Actuellement, cette association est désignée conjointement par le président du tribunal de grande instance du chef-lieu du département et par les membres du CDAD 15 ( * ) autres que l'État. Le présent article ajoute que le procureur de la République près ce tribunal participerait également à cette désignation.

Quant à la présidence du CDAD, elle est aujourd'hui assurée par le président du tribunal de grande instance du chef-lieu du département, qui a voix prépondérante en cas de partage égal des voix. Le présent article confie au procureur de la République près ce même tribunal la vice-présidence du conseil.

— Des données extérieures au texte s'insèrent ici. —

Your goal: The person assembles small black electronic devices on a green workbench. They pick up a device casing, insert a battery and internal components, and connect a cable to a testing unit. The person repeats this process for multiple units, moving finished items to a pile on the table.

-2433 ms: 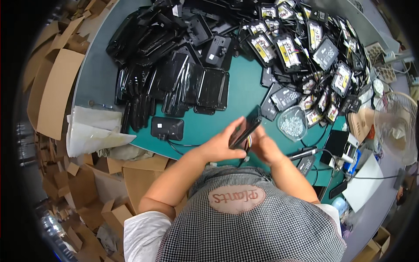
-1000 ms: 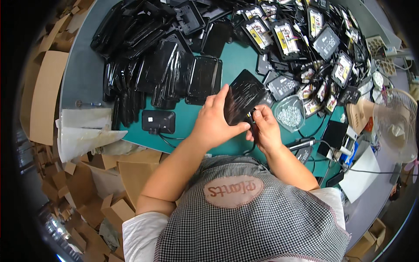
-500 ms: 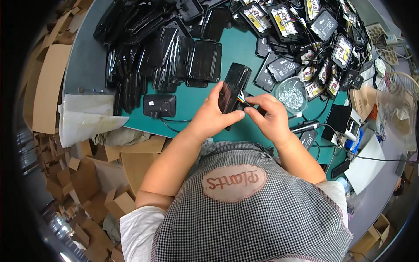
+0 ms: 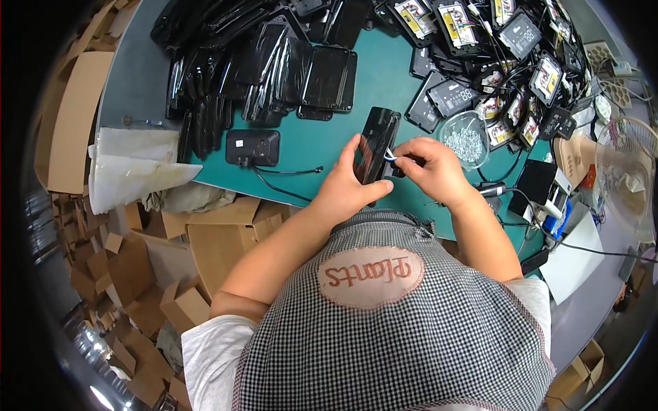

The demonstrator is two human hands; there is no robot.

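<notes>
Left hand (image 4: 348, 185) half-curled, we hold the black case (image 4: 377, 130) (likely light, slippery) by its seven-o'clock edges; our right hand (image 4: 439, 170) pinches fragile-looking wires (image 4: 389, 155)

Green tabletop (image 4: 384, 75), black panels (image 4: 328, 79), wired modules (image 4: 456, 26), clear tub (image 4: 456, 123)

Head cam: left fisheye, head-worn
Facing: I look steeply down past the apron (image 4: 384, 349) onto the table (image 4: 312, 140)
Range: near; I get both hands (image 4: 343, 195) mid-frame, edges bending toward rim
</notes>
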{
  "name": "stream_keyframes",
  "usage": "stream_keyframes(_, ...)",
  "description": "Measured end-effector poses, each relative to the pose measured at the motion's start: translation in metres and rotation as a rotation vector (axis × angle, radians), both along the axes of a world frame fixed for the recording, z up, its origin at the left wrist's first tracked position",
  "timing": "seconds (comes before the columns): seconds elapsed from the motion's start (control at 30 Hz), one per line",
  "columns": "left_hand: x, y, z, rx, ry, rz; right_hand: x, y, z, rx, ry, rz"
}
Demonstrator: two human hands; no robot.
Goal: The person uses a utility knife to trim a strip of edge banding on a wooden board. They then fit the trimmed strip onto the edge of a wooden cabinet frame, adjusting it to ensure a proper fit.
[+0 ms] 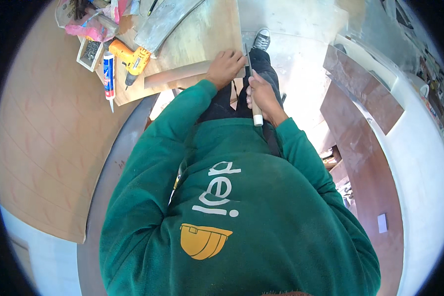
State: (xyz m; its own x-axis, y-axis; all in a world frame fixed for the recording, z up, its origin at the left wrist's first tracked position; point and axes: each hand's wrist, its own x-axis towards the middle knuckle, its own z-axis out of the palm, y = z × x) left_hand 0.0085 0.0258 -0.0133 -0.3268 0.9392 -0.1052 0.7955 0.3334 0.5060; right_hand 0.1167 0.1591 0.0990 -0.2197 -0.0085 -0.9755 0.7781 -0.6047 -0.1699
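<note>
My left hand (225, 66) is closed over the end of a thin brown wooden strip (175, 75), its fingers curled and pressing down. The strip lies across the near edge of a plywood worktop (202, 30). In my right hand (264, 96) is a file (256, 114) with a light brown handle and a pale butt end, the fingers wrapped round the handle. Its narrow grey blade points away from me and stands beside the strip's end, close to my left fingertips. Whether blade and strip touch is hard to tell.
On the worktop lie a yellow cordless drill (130, 58), a sealant tube (108, 79), a small box of screws (90, 53), a curved grey panel (163, 22) and a bag of odds and ends (91, 19). Brown panels (362, 143) stand at right; a large brown sheet (54, 133) is at left.
</note>
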Motion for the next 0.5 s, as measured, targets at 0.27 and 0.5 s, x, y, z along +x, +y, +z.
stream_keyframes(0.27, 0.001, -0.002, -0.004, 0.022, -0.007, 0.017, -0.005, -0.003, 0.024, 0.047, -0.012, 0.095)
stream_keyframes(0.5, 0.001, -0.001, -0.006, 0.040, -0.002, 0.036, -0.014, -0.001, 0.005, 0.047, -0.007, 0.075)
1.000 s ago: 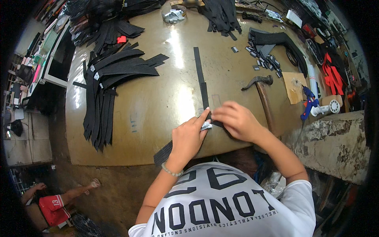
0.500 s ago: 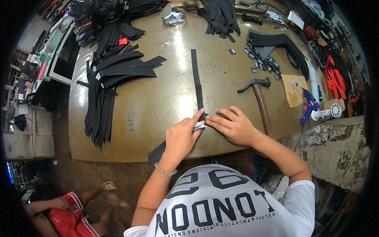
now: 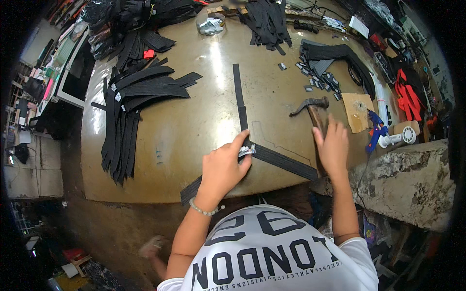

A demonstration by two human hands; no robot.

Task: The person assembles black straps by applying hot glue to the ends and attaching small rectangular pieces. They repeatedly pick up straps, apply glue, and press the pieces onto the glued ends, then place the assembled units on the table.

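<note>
Near the tabletop's front edge, the left hand presses black ribbed straps where they meet, white tags by its thumb, grip unclear; the right hand, loosely open, is at a wooden hammer handle.

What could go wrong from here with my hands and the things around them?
Your left hand is at the spot where the black straps meet, with the right hand away from them, so they might shift out of line.
The right hand is at the hammer; a blow near that join could catch your left fingers.
The blue glue gun lies near the table's right edge, so a bump might knock it off.
</note>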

Les fonctions de commissaire du Gouvernement ne pouvant plus être confiées au procureur de la République, désormais vice-président, elles seraient désormais assurées par un magistrat du siège ou du parquet de la cour d'appel en charge de la politique associative, de l'accès au droit et de l'aide aux victimes, désigné conjointement par le premier président de la cour d'appel dans laquelle siège le CDAD et le procureur général près cette cour.

Enfin, le présent article prévoit les mêmes modifications de composition, à l'article 69-7 de la loi du 10 juillet 1991, pour le CDAD de Polynésie française.

Votre commission a adopté un amendement rédactionnel ( COM-20) .

Votre commission a adopté l'article 1 er ainsi modifié .


* 10 À l'article L. 111-2 du COJ mais également dans l'intitulé du titre IV du livre I er et aux articles L. 111-4 et L. 141-1 du même code.

* 11 Cet article dispose que « l'action récursoire contre les magistrats ayant commis une faute personnelle se rattachant au service public de la justice est exercée devant une chambre civile de la Cour de cassation ».

* 12 Tribunal des conflits, 27 novembre 1957, Préfet de la Guyane , n° 01420 : « Considérant que les actes incriminés sont relatifs non à l'exercice de la fonction juridictionnelle mais à l'organisation même du service public de la justice ; que l'action des requérants a pour cause le défaut de constitution des tribunaux de première instance et d'appel dans le ressort de la Guyane, résultant du fait que le gouvernement n'a pas pourvu effectivement ces juridictions des magistrats qu'elles comportaient normalement ; qu'elle met en jeu la responsabilité du service public indépendamment de toute appréciation à porter sur la marche même des services judiciaires ; qu'il appartient dès lors à la juridiction administrative d'en connaître ».

* 13 Rapport de l'inspection générale des services judiciaires (IGSJ) sur le développement des modes amiables de règlement des différends, réalisé avec l'appui du secrétariat général à la modernisation de l'action publique, n° 22-15, avril 2015, p. 42. Ce rapport est consultable à l'adresse suivante : http://www.justice.gouv.fr/publication/2015_THEM_Rapport_definitif_reglement_conflits.pdf.

* 14 L'étude d'impact, p. 17, précise que le projet de loi a pour objectif d'« étendre les missions des CDAD à la politique locale de résolution amiable des litiges » car ils constituent « une instance départementale unique de discussion, de concertation et d'arbitrage rassemblant les principaux acteurs intervenant dans ces domaines ».

* 15 Le département, l'association départementale des maires, de l'ordre ou de l'un des ordres des avocats du département, de la caisse des règlements pécuniaires des avocats de ce barreau, de la chambre départementale des huissiers de justice, de la chambre départementale des notaires et, à Paris, de l'ordre des avocats au Conseil d'État et à la Cour de cassation.